HIV Neuropathogenesis in the Presence of a Disrupted Dopamine System. Both substance abuse disorders and the use of dopaminergic medications for age-related diseases are associated with changes in CNS dopamine concentrations and dopaminergic neurotransmission. These changes can lead to aberrant immune function, particularly in myeloid cells, which contributes to the neuroinflammation, neuropathology and dysfunctional neurotransmission observed in dopamine-rich regions in HIV+ individuals. These changes, which are seen despite the use antiretroviral therapy (ART), in turn lead to further dysregulation of the dopamine system. Thus, in individuals with elevated dopamine, the bi-directional interaction between aberrant dopaminergic neurotransmission and HIV infection creates a feedback loop contributing to HIV associated neurocognitive dysfunction and neuroHIV. However, the distinct contributions and interactions made by HIV infection, inflammatory mediators, ART, drugs of abuse, and age-related therapeutics are poorly understood.
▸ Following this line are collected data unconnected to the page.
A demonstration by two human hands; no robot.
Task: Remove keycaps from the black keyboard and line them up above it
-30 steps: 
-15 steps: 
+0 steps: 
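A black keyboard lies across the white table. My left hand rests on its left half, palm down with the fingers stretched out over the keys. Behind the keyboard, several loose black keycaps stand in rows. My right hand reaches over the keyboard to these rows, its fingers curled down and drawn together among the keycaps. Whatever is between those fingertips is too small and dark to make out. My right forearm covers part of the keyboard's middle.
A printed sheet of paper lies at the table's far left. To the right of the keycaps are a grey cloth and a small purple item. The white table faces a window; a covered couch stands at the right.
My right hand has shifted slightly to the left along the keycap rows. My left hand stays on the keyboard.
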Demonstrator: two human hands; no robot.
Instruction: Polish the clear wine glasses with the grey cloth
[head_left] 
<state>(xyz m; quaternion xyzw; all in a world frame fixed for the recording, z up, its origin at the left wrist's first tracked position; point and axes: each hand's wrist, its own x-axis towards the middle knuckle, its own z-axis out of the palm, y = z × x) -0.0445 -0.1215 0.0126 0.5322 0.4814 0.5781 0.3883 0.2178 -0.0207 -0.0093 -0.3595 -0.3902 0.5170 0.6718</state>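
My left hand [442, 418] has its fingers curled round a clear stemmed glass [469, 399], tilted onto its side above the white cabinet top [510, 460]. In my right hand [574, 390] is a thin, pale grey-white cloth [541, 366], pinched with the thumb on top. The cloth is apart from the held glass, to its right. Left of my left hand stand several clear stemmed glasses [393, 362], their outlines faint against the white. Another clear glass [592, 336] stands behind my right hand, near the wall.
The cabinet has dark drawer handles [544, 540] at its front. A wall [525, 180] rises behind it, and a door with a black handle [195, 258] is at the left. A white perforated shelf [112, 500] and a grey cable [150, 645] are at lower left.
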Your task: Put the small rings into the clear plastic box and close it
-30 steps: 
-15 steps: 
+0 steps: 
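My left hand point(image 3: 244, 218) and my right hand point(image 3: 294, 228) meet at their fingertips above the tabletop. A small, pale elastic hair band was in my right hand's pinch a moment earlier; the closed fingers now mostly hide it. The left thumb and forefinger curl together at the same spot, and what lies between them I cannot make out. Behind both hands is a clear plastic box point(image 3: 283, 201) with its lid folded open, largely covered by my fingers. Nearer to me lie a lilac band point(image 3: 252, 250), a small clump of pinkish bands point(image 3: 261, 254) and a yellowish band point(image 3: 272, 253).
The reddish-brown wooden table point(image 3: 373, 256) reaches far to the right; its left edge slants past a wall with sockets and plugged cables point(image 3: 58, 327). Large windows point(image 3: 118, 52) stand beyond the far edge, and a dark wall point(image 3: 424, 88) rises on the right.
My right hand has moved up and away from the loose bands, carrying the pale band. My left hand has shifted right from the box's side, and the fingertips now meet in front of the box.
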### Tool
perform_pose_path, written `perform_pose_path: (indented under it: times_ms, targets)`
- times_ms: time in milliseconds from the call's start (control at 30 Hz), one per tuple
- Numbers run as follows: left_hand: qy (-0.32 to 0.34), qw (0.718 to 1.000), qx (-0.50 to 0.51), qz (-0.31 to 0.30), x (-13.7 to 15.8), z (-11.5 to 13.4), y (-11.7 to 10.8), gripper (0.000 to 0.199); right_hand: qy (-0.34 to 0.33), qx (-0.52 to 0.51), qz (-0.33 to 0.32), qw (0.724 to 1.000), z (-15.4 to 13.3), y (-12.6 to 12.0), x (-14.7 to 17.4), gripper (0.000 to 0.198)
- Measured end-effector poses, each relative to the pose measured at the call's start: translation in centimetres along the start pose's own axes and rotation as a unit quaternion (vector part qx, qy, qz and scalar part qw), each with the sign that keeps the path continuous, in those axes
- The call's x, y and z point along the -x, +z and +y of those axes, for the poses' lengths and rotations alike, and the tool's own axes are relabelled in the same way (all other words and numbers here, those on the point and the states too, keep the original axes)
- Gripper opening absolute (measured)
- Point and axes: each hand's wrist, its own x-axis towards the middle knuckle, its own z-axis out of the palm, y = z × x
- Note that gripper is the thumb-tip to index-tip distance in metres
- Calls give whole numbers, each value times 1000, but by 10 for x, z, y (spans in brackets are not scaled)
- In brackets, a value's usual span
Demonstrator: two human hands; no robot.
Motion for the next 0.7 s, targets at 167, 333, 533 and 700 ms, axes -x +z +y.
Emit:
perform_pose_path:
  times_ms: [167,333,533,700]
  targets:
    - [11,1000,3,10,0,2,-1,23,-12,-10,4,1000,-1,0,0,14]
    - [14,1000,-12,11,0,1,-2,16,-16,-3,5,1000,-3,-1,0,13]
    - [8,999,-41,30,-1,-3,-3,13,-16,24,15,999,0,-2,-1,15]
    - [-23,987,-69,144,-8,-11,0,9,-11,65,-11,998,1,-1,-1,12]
Defining more precisely the mechanisms by which these factors influence the development of neurological disease is critical to addressing the continued presence of neuroHIV in vulnerable populations, such as HIV-infected older adults or drug abusers. Due to the complexity of this system, understanding these effects will require a combination of novel experimental modalities in the context of ART. These will include more rigorous epidemiological studies, relevant animal models, and in vitro cellular and molecular mechanistic analysis.